## TASK DIRECTIONS:
The expected output is an exact restatement of all the records.

[Excerpts from a dataset]
######

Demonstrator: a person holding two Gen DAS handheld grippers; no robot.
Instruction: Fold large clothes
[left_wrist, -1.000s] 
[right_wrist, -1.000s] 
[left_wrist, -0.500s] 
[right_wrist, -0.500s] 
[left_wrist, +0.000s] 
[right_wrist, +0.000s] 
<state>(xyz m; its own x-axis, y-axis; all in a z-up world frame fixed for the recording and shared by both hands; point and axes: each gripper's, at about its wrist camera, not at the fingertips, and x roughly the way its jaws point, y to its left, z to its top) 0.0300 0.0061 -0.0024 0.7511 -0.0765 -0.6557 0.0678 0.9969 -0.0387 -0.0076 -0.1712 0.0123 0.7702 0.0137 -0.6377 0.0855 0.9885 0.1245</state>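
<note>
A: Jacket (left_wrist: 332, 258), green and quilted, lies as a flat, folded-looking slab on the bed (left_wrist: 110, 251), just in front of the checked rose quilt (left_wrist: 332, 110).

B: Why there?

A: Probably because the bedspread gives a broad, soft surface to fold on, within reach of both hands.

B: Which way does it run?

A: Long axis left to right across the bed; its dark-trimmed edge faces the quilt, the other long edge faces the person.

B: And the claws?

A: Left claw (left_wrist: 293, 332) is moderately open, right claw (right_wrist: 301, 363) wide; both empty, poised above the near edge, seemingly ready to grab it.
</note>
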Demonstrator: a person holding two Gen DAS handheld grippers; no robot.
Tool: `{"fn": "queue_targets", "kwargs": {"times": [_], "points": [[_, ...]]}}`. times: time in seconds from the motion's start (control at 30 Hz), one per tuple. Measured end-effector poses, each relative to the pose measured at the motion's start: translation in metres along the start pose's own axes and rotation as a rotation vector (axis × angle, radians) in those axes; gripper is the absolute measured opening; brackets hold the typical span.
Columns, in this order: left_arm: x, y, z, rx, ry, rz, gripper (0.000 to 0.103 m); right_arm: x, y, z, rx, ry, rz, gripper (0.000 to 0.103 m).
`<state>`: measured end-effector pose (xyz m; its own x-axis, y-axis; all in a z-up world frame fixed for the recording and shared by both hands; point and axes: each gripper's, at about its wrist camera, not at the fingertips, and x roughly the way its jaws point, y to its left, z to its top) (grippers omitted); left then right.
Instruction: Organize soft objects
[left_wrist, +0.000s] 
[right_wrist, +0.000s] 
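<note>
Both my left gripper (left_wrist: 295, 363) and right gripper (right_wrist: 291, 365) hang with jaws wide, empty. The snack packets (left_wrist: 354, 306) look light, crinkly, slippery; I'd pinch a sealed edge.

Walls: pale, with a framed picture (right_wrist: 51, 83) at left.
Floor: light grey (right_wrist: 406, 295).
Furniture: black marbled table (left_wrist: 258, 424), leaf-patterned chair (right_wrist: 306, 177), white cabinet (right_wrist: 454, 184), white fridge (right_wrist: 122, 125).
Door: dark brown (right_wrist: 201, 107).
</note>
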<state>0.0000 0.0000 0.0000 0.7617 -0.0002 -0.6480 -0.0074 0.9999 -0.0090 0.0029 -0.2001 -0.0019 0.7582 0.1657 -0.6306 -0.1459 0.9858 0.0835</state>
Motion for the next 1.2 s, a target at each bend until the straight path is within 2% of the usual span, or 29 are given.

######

## OUTPUT FOR THIS EXERCISE:
Demonstrator: a person holding two Gen DAS handheld grippers; no robot.
Instruction: Fold large clothes
[left_wrist, -1.000s] 
[right_wrist, -1.000s] 
[left_wrist, -0.500s] 
[right_wrist, -0.500s] 
[left_wrist, +0.000s] 
[right_wrist, +0.000s] 
<state>(xyz m; its own x-axis, y-axis; all in a z-up world frame fixed for the recording and shared by both hands; point and axes: each gripper's, at about its wrist camera, not at the fingertips, and x roughly the way its jaws point, y to its left, z to its top) 0.0300 0.0061 -0.0024 0.7511 -0.0765 -0.6557 0.0678 0.9969 -0.0387 -0.0076 -0.1712 0.0123 0.7702 0.0137 -0.6377 0.0855 0.9885 0.1245</state>
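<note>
A: Jacket (left_wrist: 332, 258), green and quilted, lies as a flat, folded-looking slab on the bed (left_wrist: 110, 251), just in front of the checked rose quilt (left_wrist: 332, 110).

B: Why there?

A: Probably because the bedspread gives a broad, soft surface to fold on, within reach of both hands.

B: Which way does it run?

A: Long axis left to right across the bed; its dark-trimmed edge faces the quilt, the other long edge faces the person.

B: And the claws?

A: Left claw (left_wrist: 293, 332) is moderately open, right claw (right_wrist: 301, 363) wide; both empty, poised above the near edge, seemingly ready to grab it.
</note>
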Demonstrator: a person holding two Gen DAS handheld grippers; no robot.
Tool: `{"fn": "queue_targets", "kwargs": {"times": [_], "points": [[_, ...]]}}`. times: time in seconds from the motion's start (control at 30 Hz), one per tuple. Measured end-effector poses, each relative to the pose measured at the motion's start: translation in metres along the start pose's own axes and rotation as a rotation vector (axis × angle, radians) in those axes; gripper is the absolute measured opening; brackets hold the typical span.
Columns, in this order: left_arm: x, y, z, rx, ry, rz, gripper (0.000 to 0.103 m); right_arm: x, y, z, rx, ry, rz, gripper (0.000 to 0.103 m).
`<state>`: measured end-effector pose (xyz m; its own x-axis, y-axis; all in a z-up world frame fixed for the recording and shared by both hands; point and axes: each gripper's, at about its wrist camera, not at the fingertips, and x roughly the way its jaws point, y to its left, z to its top) (grippers omitted); left then right.
Instruction: Organize soft objects
[left_wrist, +0.000s] 
[right_wrist, +0.000s] 
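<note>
Both my left gripper (left_wrist: 295, 363) and right gripper (right_wrist: 291, 365) hang with jaws wide, empty. The snack packets (left_wrist: 354, 306) look light, crinkly, slippery; I'd pinch a sealed edge.

Walls: pale, with a framed picture (right_wrist: 51, 83) at left.
Floor: light grey (right_wrist: 406, 295).
Furniture: black marbled table (left_wrist: 258, 424), leaf-patterned chair (right_wrist: 306, 177), white cabinet (right_wrist: 454, 184), white fridge (right_wrist: 122, 125).
Door: dark brown (right_wrist: 201, 107).
</note>
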<state>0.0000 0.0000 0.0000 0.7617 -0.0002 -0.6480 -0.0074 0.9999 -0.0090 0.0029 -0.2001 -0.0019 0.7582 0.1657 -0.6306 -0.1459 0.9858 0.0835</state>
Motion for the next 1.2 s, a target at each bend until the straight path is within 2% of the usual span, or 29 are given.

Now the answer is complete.